The format of Exposed, which explores lesbianism, gay rights, artificial insemination, breast cancer, and same-sex marriage, is relaxed. Sprinkle and Stephens discuss how they got together and the project's evolution. Their often-comic repartee is delightful. The ultrafeminine, false-eyelashed Sprinkle, her famous watermelon breasts bursting out of her frilly gown, often finishes the sentences of the easygoing, mischievous, crew-cut, Army-booted Stephens, their voices dancing around each other with the relaxed compatibility of a deeply symbiotic couple. Background videos depict sexual play and a series of brightly hued performance-art weddings. The narrative is punctuated by interactive "experiments": They paint chakras on a nude lab assistant, photograph volunteers' breasts, and present a video collage. Audience members are asked to improvise an artificial-insemination dance.
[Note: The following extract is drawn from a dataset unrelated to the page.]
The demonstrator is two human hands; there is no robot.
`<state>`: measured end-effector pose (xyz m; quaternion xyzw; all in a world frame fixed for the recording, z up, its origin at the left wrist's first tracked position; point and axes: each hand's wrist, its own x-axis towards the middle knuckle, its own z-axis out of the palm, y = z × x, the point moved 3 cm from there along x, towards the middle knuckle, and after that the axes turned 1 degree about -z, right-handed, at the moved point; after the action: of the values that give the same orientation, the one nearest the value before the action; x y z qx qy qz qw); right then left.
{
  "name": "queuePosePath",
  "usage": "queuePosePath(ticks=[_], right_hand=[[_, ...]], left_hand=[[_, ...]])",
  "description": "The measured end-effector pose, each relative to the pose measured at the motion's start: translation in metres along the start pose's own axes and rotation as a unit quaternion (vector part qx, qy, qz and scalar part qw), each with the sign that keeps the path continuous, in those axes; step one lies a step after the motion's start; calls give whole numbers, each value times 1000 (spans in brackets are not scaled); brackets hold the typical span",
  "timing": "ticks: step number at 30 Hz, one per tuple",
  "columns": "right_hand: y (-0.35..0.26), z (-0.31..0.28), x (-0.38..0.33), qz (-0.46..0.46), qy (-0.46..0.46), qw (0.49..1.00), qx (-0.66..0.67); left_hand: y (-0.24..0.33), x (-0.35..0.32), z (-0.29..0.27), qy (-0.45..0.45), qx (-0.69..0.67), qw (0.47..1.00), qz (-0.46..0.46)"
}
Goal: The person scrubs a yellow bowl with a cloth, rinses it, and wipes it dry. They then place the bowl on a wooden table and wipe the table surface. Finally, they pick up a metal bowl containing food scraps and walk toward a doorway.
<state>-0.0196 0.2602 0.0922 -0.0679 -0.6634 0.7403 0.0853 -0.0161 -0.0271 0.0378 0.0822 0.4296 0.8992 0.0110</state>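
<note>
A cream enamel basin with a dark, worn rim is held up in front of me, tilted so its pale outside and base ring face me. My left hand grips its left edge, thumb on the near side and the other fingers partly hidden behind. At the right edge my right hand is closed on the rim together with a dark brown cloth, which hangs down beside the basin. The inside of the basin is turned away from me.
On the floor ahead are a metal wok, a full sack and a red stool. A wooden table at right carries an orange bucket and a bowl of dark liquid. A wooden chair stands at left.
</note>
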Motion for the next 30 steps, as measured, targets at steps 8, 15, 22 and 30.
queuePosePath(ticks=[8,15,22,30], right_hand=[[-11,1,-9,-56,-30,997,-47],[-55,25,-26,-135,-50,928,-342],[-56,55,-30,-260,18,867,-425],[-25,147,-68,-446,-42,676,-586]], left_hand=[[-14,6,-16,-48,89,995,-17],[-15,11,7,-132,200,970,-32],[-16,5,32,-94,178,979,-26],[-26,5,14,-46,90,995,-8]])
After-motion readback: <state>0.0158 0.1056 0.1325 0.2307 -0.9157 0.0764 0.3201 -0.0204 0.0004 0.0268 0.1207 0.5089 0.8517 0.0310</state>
Despite graphic sexual content, with its cartoonish simulated lesbian sex, the show remains fun and frothy. The one genuinely erotic moment — lights burn red as Stephens rhythmically massages Sprinkle's naked breasts to driving rock 'n' roll — is interrupted by a lump discovery. A graphic breast-cancer photo montage follows, with the wildly costumed pair, heads shaved and Sprinkle's arms dotted with IVs, laughing in death's face. As this legendary envelope-pusher says, "When your cells are under attack, look sassy, make art, and survive."

Presented by and at Collective: Unconscious, 279 Church St., NYC. April 28-May 12. Thu., 7:30 p.m.; Fri., 7:30 and 10 p.m.; Sat., 3 and 7:30 p.m. (212) 352-3101 or (866) 811-4111 or www.theatermania.com.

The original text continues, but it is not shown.